We create a Oracle text index by defining a set of preferences (options) for the text index before actually creating the index. These preferences determine, how to locate the documents (to be indexes) and how these documents should be processed and indexed by the Oracle text engine. The following diagram represents the architecture (framework) of a Oracle Text Index processing (creation) in Oracle 12c database, containing the different preferences that we can set for the index.


As stated earlier, Oracle Text index differs from the traditional B-Tree or Bitmap in a number of ways. In an Oracle Text index, the text data is not directly indexed rather, the text data is decomposed into a set of tokens (which are stored in database internal tables) and those tokens are indexed based on certain preferences that we define while creating a text index. Text search is performed using lookup into text token tables. Further, Oracle text index is not just limited to database table records, which means we can index text data coming from a number of data sources.

Let's walk through the different architectural components of a Oracle Text index to have a better understanding as to how a text index is created and processed. I will not go through the details of each and every options that can be set of a text index, rather I will try to provide a brief idea about what these option means.


When we create a Text index, the first preference that we need to define is the source of the document. The DATASTORE preference of a Oracle Text index defines the source of the text document from where the documents should be streamed for indexing. With Oracle text indexes, we can index text documents coming from a variety of sources like database tables, server file system or even from the World Wide Web (WWW).

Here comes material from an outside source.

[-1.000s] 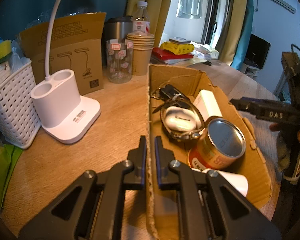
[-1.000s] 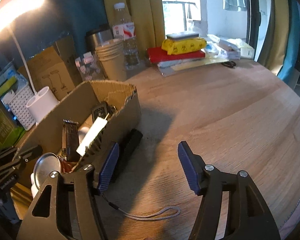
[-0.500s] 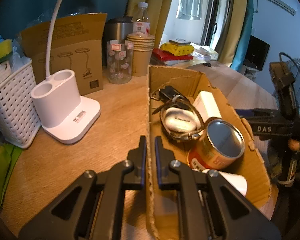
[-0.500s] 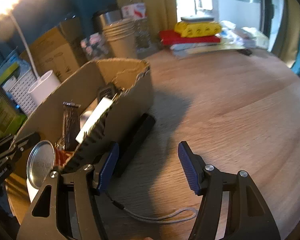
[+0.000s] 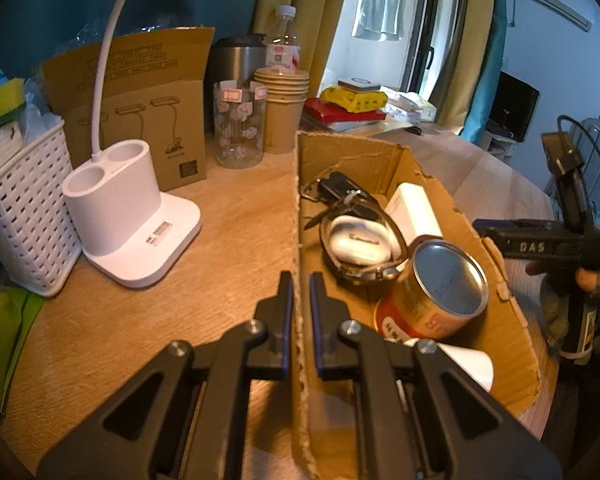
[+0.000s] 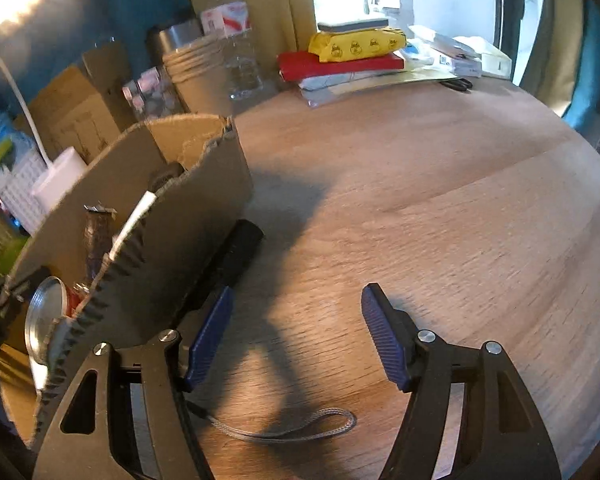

While creating a Oracle Text index, the source of the text document is defined using any of the following values for the DATASTORE preference.

  • DIRECT_DATASTORE: Indicates that the data is stored internally in text columns of a database table. Each row is indexed as a single document. This is the default datastore for a text index.
  • MULTI_COLUMN_DATASTORE: Indicates that the data is stored in text table in more than one column. Columns are concatenated (joined) to create a virtual document and each concatenated row is indexed as a single document
  • DETAIL_DATASTORE: Indicates that the data is stored internally in a text column. Document consists of one or more rows stored in a text column in a detail table, with header information stored in a master table
  • NESTED_DATASTORE: Indicates that the data is stored in nested tables
  • FILE_DATASTORE: Indicates that the data is stored in Operating System files. This type of data source is supported only for CONTEXT index. (more on that in the upcoming sections)
  • URL_DATASTORE: Indicates that the data is stored over World Wide Web (WWW). This type of data source is supported only for CONTEXT index
  • USER_DATASTORE: Indicates that the documents would be synthesized at index time by a user defined stored procedure


Once the text document is streamed from the data store, it passes through a filter (as shown in the architectural diagram) before being indexed. In this phase the text stream can be converted to format that is recognized by the Oracle text processing engine. We must format documents of types such as Microsoft Word or PDF to text to be able to index them. Following are the different types of FILTER preferences that can be applied to a incoming text stream before being indexed.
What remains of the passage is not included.